Une équipe internationale de recherche du Groupe de Recherche en Photobiotechnologie de la Ruhr-Universität Bochum (RUB) dirigée par le Professeur Thomas Happe et le Laboratoire de Bioénergétique et Ingénierie des Protéines (CNRS) à Marseille a pu aller au fond de cette caractéristique unique. Ils décrivent le mécanisme moléculaire dans Communication Nature le 2 février 2021.

Enzyme survit à plusieurs reprises à l'attaque indemne

Des représentants du groupe d'enzymes [FeFe]-hydrogénase combinent des protons et des électrons pour former de l'hydrogène moléculaire à des taux de renouvellement particulièrement élevés. Certains d'entre eux utilisent même la lumière du soleil comme source d'énergie principale pour cela. Cependant, même de faibles concentrations en oxygène conduisent rapidement à la rupture irréversible du cofacteur catalytique, appelé le cluster H. « Cela a jusqu'à présent été observé chez tous les représentants de ce groupe d'enzymes, à l'exception de CbA5H. Cette enzyme possède un mécanisme moléculaire qui lui permet de survivre à plusieurs reprises à l'attaque de l'oxygène sans être endommagé, " dit Thomas Happé.
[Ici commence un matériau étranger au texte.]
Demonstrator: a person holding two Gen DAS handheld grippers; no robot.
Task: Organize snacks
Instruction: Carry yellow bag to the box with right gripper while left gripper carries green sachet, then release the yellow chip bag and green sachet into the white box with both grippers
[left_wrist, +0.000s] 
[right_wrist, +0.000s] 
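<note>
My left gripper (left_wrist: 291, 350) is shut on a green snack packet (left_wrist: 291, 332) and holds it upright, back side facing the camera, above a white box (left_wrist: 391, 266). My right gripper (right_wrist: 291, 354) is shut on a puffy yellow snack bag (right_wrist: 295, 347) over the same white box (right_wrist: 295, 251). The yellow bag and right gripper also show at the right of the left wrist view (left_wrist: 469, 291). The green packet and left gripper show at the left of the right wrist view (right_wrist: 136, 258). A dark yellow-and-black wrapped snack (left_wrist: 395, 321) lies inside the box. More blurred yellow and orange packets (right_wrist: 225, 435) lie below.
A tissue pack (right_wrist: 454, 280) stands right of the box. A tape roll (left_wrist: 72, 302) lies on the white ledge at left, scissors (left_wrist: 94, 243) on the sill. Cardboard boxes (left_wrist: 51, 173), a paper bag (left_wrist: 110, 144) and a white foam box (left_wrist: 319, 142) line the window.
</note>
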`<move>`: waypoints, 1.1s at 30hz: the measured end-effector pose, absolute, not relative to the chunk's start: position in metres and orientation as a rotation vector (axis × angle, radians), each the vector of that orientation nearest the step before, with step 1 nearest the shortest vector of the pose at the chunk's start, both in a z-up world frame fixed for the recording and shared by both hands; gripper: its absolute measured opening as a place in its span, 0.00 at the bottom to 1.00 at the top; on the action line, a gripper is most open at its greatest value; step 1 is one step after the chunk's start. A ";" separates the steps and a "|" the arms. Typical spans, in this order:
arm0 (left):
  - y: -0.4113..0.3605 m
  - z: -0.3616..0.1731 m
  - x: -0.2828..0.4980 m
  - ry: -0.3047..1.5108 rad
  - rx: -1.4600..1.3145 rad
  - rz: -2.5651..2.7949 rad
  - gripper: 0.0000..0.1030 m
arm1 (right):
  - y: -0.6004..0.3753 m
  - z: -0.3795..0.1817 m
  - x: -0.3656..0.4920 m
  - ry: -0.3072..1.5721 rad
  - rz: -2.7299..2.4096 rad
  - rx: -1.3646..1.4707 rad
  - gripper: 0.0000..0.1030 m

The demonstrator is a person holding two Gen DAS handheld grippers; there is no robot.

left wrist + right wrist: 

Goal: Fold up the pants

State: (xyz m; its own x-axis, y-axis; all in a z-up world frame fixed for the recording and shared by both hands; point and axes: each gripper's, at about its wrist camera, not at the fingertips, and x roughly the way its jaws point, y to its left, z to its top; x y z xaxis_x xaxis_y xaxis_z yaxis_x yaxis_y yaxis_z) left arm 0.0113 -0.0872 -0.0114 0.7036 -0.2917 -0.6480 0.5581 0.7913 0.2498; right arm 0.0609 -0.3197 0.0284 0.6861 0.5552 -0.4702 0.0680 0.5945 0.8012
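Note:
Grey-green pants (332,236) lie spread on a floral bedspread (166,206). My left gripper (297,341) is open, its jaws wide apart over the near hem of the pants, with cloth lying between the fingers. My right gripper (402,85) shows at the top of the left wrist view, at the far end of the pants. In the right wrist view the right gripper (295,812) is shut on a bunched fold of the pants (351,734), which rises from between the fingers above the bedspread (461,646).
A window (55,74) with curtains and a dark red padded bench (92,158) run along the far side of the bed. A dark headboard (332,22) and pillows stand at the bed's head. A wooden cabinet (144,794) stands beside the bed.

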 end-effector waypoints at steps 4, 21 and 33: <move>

En collaboration avec le professeur Eckhard Hofmann, chef du groupe Cristallographie des Protéines au RUB, les chercheurs ont découvert l'astuce de l'enzyme en analysant sa structure cristalline. "Dans l'enzyme active, le site de liaison au substrat ouvert représente généralement le principal point d'attaque de l'oxygène, " explique le Dr Martin Winkler, l'un des chercheurs RUB impliqués. En CbA5H, ce site normalement accessible est à l'abri de l'air :en conditions oxydantes le groupe thiol d'un résidu cystéine, qui était déjà connue pour son implication dans la médiation protonique au site actif des [FeFe]-hydrogénases, se lie directement au site de coordination du substrat libre du cluster catalytique 2FeH. Le point d'accès est donc bloqué pour l'oxygène tant que l'oxygène ambiant augmente le potentiel redox.

Dès que l'oxygène est retiré du mélange gazeux ambiant et que le potentiel redox diminue, le groupe thiol est détaché du site de liaison au substrat du site actif et l'enzyme reprend son activité catalytique indemne. "Cette hydrogénase peut adopter l'état protégé à plusieurs reprises, contrairement à toutes les autres [FeFe]-hydrogénases connues, " explique Thomas Happe.

La différence avec les autres enzymes

Au départ, il n'était pas clair pourquoi spécifiquement CbA5H présente cette fonction protectrice, tandis que d'autres [FeFe]-hydrogénases très similaires, qui fournissent également ce résidu de cystéine au même endroit dans le cadre de la chaîne de médiation protonique n'ont pas cette caractéristique importante. Une inspection plus approfondie de la structure cristalline de CbA5H à l'état protégé contre l'oxygène a montré que la section de la chaîne protéique portant cette cystéine est déplacée vers le site de liaison au substrat près du cofacteur actif. Par rapport aux [FeFe]-hydrogénases sensibles à l'oxygène telles que CpI de Clostridium pasteurianum, les chercheurs du RUB ont pu identifier trois acides aminés plus petits dans CbA5H près de la section décalée de la chaîne polypeptidique, qui lui offrent une plus grande liberté de mouvement. Les examens par spectroscopie électrochimique et infrarouge de variants de protéines avec des échanges simples et doubles dans ces positions ont confirmé l'importance de ces acides aminés pour l'unique, mécanisme de capuchon de sécurité moléculaire contrôlé par le potentiel de CbA5H.

"Comme nous connaissons maintenant les conditions structurelles de ce mécanisme de protection, il devrait être possible de transférer également la propriété avantageuse de résistance à l'oxygène de CbA5H à d'autres [FeFe]-hydrogénases, " dit le Dr Jifu Duan, un autre membre du Groupe de recherche en photobiotechnologie. « Si cela réussit, nous serions une étape majeure vers l'utilisation des [FeFe]-hydrogénases comme biocatalyseurs d'hydrogène, " confirme Thomas Happe.